Question

Evaluate the integral: \[ \int_{-1}^{1} \log\left(\frac{2 - x}{2 + x}\right) dx \]

• A. \( 2 \log\left(\frac{1}{2}\right) \)
• B. \( \log\left(\frac{3}{4}\right) \)
• C. \( 0 \)
• D. \( \log 2 \)

Hint:

For definite integrals over symmetric intervals \([-a, a]\), check whether the integrand is even or odd.
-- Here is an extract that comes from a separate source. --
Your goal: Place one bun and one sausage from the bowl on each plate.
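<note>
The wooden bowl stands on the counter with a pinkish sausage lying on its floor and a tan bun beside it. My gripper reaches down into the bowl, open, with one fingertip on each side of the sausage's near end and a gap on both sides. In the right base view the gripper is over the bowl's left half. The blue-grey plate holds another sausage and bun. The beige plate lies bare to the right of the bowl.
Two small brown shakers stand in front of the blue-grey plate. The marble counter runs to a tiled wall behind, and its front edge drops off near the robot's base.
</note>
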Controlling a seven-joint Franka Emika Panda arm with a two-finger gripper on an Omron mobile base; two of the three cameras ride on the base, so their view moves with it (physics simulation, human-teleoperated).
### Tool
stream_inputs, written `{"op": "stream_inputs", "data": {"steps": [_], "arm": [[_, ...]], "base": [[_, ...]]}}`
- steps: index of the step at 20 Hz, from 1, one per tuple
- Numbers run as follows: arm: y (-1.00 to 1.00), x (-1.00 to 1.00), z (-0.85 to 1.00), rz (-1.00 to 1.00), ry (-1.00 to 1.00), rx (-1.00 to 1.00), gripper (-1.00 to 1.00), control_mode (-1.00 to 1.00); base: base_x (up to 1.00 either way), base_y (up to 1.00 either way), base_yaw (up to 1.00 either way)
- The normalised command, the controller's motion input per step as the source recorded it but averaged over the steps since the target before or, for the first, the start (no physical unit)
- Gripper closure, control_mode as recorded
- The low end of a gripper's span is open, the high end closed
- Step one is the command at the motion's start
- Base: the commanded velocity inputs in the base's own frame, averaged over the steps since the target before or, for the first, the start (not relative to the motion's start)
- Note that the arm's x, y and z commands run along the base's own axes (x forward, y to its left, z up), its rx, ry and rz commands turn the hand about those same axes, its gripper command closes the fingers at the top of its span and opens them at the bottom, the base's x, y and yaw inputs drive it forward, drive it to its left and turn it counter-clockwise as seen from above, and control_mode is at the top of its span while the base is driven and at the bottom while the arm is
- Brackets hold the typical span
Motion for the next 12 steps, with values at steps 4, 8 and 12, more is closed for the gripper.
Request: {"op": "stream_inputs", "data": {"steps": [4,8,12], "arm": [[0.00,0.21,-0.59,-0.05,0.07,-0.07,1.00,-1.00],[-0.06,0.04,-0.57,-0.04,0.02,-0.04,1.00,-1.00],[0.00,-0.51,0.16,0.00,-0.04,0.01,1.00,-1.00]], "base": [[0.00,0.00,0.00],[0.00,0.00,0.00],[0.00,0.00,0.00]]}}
If it’s odd, the integral is always zero.

Answer 1

The Correct Option is C

Let: \[ I = \int_{-1}^{1} \log\left(\frac{2 - x}{2 + x}\right) dx \] We’ll use the property of definite integrals: \[ \int_{-a}^{a} f(x) dx = \begin{cases} 2\int_{0}^{a} f(x) dx, & \text{if } f(x) \text{ is even}
0, & \text{if } f(x) \text{ is odd} \end{cases} \] Let us test the symmetry of the function: Define \[ f(x) = \log\left(\frac{2 - x}{2 + x}\right) \] Now compute \( f(-x) \): \[ f(-x) = \log\left(\frac{2 + x}{2 - x}\right) = -\log\left(\frac{2 - x}{2 + x}\right) = -f(x) \] So, \( f(x) \) is odd. Therefore: \[ \int_{-1}^{1} f(x) dx = 0 \] Final Answer: \[ \boxed{0} \]